Wedding season is in full swing and I’ve been MIA from my blog. Today has been the first time in over a month I’ve actually had enough energy and contentment to sit quietly on our patio and just write.
This season feels so different from last year it’s hard to even comprehend where I was at a year ago today. I had just finished up as campaign assistant to Minister Terry Lake in the provincial election, I was in the process of finishing up a contract planning job at the YMCA, I just finished planning my sister’s June 28th wedding, I had 9 other weddings on top of my own to plan, and we were packing our basement suite for a move to Kelowna. Last year all I kept saying to myself was to put my head down and get through it. When it came to leaving for our honeymoon in late September, I was so exhausted I bawled my eyes out for an entire hour before we left. A tantrum that resembled something of a 2 year old needing a nap crossed with feeling like you were being tortured with the worst hangover of your life.

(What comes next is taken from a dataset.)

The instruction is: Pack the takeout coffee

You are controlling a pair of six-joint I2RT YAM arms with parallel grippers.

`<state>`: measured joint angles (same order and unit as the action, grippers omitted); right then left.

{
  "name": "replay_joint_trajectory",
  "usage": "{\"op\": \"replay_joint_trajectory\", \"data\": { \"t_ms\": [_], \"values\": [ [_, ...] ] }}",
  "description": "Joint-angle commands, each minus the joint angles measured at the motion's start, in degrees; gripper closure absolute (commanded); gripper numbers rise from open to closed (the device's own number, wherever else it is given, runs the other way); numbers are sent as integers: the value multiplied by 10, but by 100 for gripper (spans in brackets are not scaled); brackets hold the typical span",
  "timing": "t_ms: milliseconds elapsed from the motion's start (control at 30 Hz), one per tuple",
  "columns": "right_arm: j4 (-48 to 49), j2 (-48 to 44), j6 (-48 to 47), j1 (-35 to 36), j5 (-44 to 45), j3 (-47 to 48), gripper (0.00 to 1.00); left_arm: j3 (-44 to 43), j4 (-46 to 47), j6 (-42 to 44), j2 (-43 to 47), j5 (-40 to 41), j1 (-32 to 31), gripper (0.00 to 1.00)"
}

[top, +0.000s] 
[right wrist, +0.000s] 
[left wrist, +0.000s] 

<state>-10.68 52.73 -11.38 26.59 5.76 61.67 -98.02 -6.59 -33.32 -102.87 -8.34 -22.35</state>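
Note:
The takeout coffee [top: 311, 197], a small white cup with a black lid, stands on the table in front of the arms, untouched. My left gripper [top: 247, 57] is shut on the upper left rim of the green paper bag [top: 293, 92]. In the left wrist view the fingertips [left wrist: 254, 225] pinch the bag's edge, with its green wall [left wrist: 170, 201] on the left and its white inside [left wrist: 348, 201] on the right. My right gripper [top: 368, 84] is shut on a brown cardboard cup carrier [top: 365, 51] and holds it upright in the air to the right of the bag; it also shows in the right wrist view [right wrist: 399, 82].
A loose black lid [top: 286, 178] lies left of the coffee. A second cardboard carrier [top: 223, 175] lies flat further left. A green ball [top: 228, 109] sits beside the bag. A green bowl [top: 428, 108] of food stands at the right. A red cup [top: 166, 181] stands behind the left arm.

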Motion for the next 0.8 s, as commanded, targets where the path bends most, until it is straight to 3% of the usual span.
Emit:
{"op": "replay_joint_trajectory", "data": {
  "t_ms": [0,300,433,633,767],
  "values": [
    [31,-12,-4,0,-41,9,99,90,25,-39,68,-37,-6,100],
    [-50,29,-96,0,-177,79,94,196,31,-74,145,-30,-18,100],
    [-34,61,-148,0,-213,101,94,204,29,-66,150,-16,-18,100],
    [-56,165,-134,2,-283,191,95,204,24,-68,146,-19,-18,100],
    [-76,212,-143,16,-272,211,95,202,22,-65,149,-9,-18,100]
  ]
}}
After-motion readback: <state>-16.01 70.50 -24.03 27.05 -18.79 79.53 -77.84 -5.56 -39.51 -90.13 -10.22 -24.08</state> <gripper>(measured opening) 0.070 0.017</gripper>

Something had to give this year. If I wanted to be a full-time wedding planner I was going to have to make a lot of changes. It started with the move to the Okanagan but that was just the beginning. I attended a one-on-one workshop with one of California’s top wedding planners, I hired a business coach, I got creative with behind the scenes branding, I paid close attention to what blogs and magazines were looking for and got featured 11 times, I networked and marketed, and studied business books every spare hour I had time for. And when all of that was done, I raised my rates. Significantly. After 10 months of living in Kelowna, I have increased my average booking rate by 500%. Though it was really never about the money. I just wanted to raise the bar for myself. Really raise it. Enough that my brides saw and felt value in my new pricing and that I felt creative and inspired enough to make this my full-time career.
There’s no doubt I feel exhausted this season but it’s definitely different. For the first time since becoming a wedding planner I feel like every extra hour I put in and every detail I obsess over is being recognized and valued. Every lost hour of sleep and every painful step with sore feet after a wedding day is worth it. My clients are worth it.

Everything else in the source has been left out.